Le martyre de l’obésité réglementaire

L’enfer réglementaire est décidément pavé de bonnes intentions. L’objectif de protection de l’investisseur vient d’accoucher en 2023 d’une aberration qui met directement l’épargnant au supplice sans passer par le purgatoire. Depuis le 1er janvier, le DIC, document d’informations clés, doit être remis à chaque souscription d’un placement collectif. L’idée, qui a germé dans les cerveaux bruxellois, était sur le papier limpide : offrir, en deux ou trois pages, la vision synthétique des caractéristiques, des risques et des gains d’un fonds ou d’une assurance-vie en unités de compte.
Désormais accessible sur le site des fournisseurs de produits financiers, le résultat est à la hauteur des craintes exprimées. L’ancêtre du DIC donnait à l’investisseur une vue du rendement du fonds par rapport à ses indices de référence, ainsi que des frais supportés. Exit ces informations essentielles, puisque, selon la formule consacrée, les performances passées ne permettent pas de préjuger de l’avenir. Elles ont été remplacées par des simulations de rendement futur à court, moyen et long terme, selon quatre scénarios. Quelles en sont les hypothèses ? Le client l’ignore. Comment le comportement du placement est-il extrapolé ? A partir… des performances passées. Vous avez dit usine à gaz ?
Quant aux frais de gestion, ils n’ont rien gagné en limpidité. Au bout du compte, ce qui avait été conçu pour éclairer le particulier dans ses choix se révèle être un pensum, aussi pénible à rédiger pour les professionnels que déroutant à lire. Il y a fort à parier que seule une minorité trouvera utile de se référer à ce document. Ce n’est pas faute pour la profession d’avoir alerté les autorités sur les impasses conceptuelles du DIC.
D’autres symptômes d’obésité pointent à l’horizon. Prenons la directive européenne CSRD. Là encore, l’intention est louable : faire en sorte que les entreprises, à compter de 2025, fournissent à leurs parties prenantes toutes les données extra-financières permettant de mesurer leur impact sur l’environnement, et réciproquement. La quantité d’informations que des PME de 250 salariés devront produire a pourtant de quoi effrayer le dirigeant le plus aguerri (lire le Dossier). Ces reportings, riches de dizaines d’indicateurs et d’un bon millier (!) de points de contrôle, permettront-ils d’orienter les capitaux vers les entreprises les plus vertueuses ? Ou bien ne serviront-ils qu’à se mettre en conformité avec le texte ?

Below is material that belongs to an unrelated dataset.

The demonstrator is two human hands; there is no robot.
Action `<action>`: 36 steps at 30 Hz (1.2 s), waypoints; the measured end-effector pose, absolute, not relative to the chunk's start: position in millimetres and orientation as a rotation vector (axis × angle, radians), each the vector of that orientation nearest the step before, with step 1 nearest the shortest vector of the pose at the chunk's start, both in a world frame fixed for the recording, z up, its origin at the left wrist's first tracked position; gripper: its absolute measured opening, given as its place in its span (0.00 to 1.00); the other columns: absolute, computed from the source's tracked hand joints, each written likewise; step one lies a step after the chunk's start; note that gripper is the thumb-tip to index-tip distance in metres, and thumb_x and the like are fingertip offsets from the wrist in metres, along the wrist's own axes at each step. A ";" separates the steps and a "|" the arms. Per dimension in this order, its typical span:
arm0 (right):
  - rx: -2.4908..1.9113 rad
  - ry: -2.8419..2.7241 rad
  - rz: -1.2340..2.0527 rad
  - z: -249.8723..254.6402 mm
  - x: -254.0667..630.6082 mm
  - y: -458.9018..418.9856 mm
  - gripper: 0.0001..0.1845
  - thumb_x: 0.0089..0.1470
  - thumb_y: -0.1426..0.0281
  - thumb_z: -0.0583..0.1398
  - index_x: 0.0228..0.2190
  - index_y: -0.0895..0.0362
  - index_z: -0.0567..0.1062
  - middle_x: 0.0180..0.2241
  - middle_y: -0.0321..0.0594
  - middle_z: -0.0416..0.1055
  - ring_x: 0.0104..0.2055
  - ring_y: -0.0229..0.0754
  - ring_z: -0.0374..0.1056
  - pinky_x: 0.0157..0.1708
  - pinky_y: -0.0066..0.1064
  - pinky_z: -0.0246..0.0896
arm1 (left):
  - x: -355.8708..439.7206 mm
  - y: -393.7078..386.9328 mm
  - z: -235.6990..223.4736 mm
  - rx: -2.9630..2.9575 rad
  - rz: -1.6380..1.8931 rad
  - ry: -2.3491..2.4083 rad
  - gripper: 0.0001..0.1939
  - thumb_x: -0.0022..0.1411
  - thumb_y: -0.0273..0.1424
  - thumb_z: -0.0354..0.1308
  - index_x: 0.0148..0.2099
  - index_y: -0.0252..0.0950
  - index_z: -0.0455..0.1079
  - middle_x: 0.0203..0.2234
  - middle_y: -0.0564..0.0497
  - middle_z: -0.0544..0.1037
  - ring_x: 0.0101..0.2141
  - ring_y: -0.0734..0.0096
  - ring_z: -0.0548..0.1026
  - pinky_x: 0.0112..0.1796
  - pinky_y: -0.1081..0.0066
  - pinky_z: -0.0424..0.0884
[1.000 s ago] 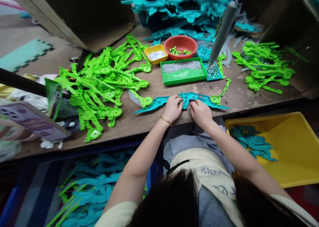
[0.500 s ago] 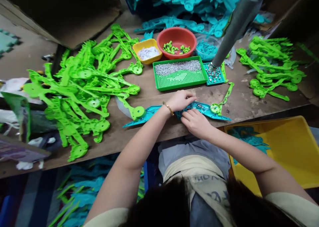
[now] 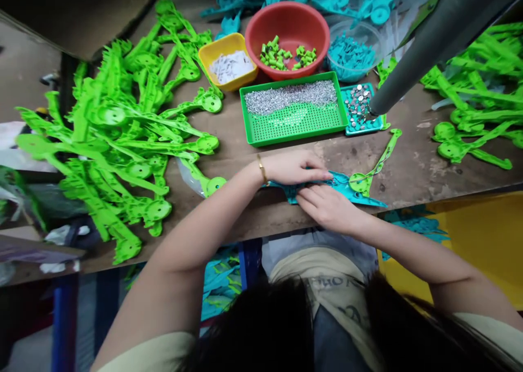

La machine réglementaire, dont la masse a décuplé à la suite de la crise financière de 2008, a prouvé sa capacité à perdre ses objectifs de vue pour fonctionner à vide. Comme toute administration, sa raison d’être non avouée est de nourrir ceux qui la font tourner. Ce qui donne paradoxalement un maigre espoir de changement à ceux qu’elle afflige : à peine une réforme, bonne ou mauvaise, entre-t-elle en vigueur que sa révision est déjà lancée.